I’ve been working for the last couple of years compiling US electricity system data for use by NGOs working in regulatory and legislative processes, and I thin k we are finally to the point where we want to make a live copy of the data available to users. Up until this month folks had to run the whole data processing pipeline themselves to access the outputs, which was more than most of our users were willing/able to do, since many of them are coming from a more finance / spreadsheet oriented analytical background. Some of them realize the limitations of that framework though, and want to start using Python and Jupyter notebooks for analysis, but we’ve still had challenges with the interface and process changing over time, and so it has been frustrating for them to keep their local system & data up to date.

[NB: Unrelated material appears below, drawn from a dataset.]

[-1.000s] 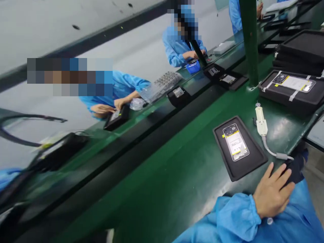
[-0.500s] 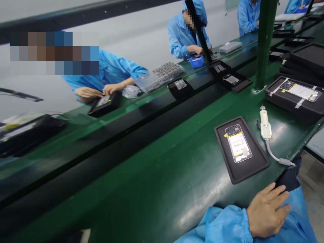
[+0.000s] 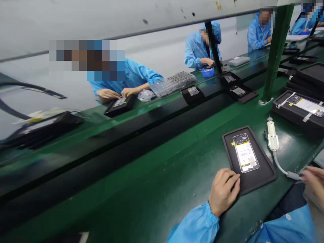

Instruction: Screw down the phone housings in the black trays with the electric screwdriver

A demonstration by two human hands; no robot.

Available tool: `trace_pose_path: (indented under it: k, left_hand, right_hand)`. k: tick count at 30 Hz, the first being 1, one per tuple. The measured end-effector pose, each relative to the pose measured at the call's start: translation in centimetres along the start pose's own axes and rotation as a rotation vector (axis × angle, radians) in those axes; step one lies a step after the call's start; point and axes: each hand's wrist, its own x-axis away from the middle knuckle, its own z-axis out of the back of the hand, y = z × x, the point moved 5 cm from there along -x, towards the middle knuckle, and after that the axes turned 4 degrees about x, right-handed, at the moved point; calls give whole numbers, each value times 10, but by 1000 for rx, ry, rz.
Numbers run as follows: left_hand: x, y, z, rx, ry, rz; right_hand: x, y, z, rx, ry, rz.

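An opened smartphone (image 3: 245, 153), its white battery and a yellow tab showing, lies in a black foam tray (image 3: 263, 177) on the green bench. My left hand (image 3: 224, 191) is at the tray's near left edge, fingers bent together and closed on the rim. At the right border my right hand (image 3: 315, 182) is partly out of frame and smeared by motion. It is beside the cable's grey sleeve (image 3: 293, 175); whether it touches it I cannot tell. Right of the tray lies a white electric screwdriver (image 3: 272, 136), tip pointing away from me.
Another opened phone (image 3: 306, 104) is taped on a stack of black trays (image 3: 286, 109) at the right. A green post (image 3: 274, 60) rises behind. Across the dark channel (image 3: 121, 135), people in blue work at a bench with a clear compartment box (image 3: 173, 84) and a blue bin (image 3: 208, 72).
My left hand has moved from my lap leftward to the foam tray's edge. My right hand has come into view at the right. The camera view has shifted slightly.
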Motion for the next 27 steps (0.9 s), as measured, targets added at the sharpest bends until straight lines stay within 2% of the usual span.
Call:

Having a JupyterHub with all the processed data loaded on it would let us take care of all the system upkeep, and provide them with access while minimizing the number of things they need to learn to be effective in working with the data (just the Python & Jupyter part… and not all the underlying infrastructure).
I don’t know if there’s a clear line between running JupyterHub on Kubernetes with cloud access to large-ish datasets, and Pangeo proper, but I’m starting to look at how to set these things up. I don’t think our data is really appropriate for zarr/xarray – it’s not big data cubes. The larger datasets are generally going to be time series with a ~1e9 to ~1e10 records, which we’re currently storing in Apache Parquet files and accessing with Dask. The smaller datasets are organized into an SQLite database locally, with tables that have up to ~1e6 records.

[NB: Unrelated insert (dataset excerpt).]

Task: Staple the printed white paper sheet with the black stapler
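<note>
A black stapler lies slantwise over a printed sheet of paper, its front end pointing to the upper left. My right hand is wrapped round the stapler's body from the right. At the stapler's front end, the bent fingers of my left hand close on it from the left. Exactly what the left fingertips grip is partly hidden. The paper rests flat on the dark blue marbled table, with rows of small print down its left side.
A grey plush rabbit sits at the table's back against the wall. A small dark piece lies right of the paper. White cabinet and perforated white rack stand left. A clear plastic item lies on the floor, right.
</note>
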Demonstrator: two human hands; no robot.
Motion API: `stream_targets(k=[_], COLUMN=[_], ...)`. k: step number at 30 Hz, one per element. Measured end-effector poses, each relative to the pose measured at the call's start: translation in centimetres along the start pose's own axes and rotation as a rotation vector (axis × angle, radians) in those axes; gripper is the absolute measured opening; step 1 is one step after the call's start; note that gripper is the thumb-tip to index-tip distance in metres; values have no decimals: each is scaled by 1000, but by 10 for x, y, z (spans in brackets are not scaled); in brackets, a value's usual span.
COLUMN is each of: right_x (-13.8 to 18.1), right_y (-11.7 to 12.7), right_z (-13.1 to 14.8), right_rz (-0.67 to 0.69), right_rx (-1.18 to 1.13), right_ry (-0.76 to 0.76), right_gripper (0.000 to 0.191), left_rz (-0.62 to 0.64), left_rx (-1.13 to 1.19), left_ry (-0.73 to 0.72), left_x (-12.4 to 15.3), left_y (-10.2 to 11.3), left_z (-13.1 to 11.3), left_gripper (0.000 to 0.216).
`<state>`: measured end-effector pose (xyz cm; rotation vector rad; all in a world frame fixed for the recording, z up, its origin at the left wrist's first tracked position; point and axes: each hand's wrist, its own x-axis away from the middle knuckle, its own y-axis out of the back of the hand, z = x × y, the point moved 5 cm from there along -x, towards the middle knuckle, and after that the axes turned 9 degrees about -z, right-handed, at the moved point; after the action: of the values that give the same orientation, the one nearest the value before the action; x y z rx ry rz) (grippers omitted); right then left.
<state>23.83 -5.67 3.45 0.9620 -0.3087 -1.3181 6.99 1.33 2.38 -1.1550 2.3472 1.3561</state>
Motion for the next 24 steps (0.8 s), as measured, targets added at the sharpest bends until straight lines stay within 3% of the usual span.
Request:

We’re containerizing our ETL process to make it more easily reproducible, and so we can have it run on cloud resources regularly, validating new data and new code on an ongoing basis, and generating data release candidates automatically. It seems like the same containers could be used for the JupyterHub, right?
Does anyone have recommendations on how we ought to store this data for use with a JupyterHub? Generally it’s meant to be read-only, with analyses happening in dataframes / notebooks to generate summary analyses or figures. Should it all get loaded into something like BigQuery? Should we just keep using the combination of SQLite + Parquet on disk? How does the data get replicated or shared across several different users at the same time?
I’m sure I could figure it out on my own eventually, but would love to get pointed in the right direction initially so I don’t end up going down a bunch of dead ends on my own, or end up configuring something that doesn’t end up meeting our needs well.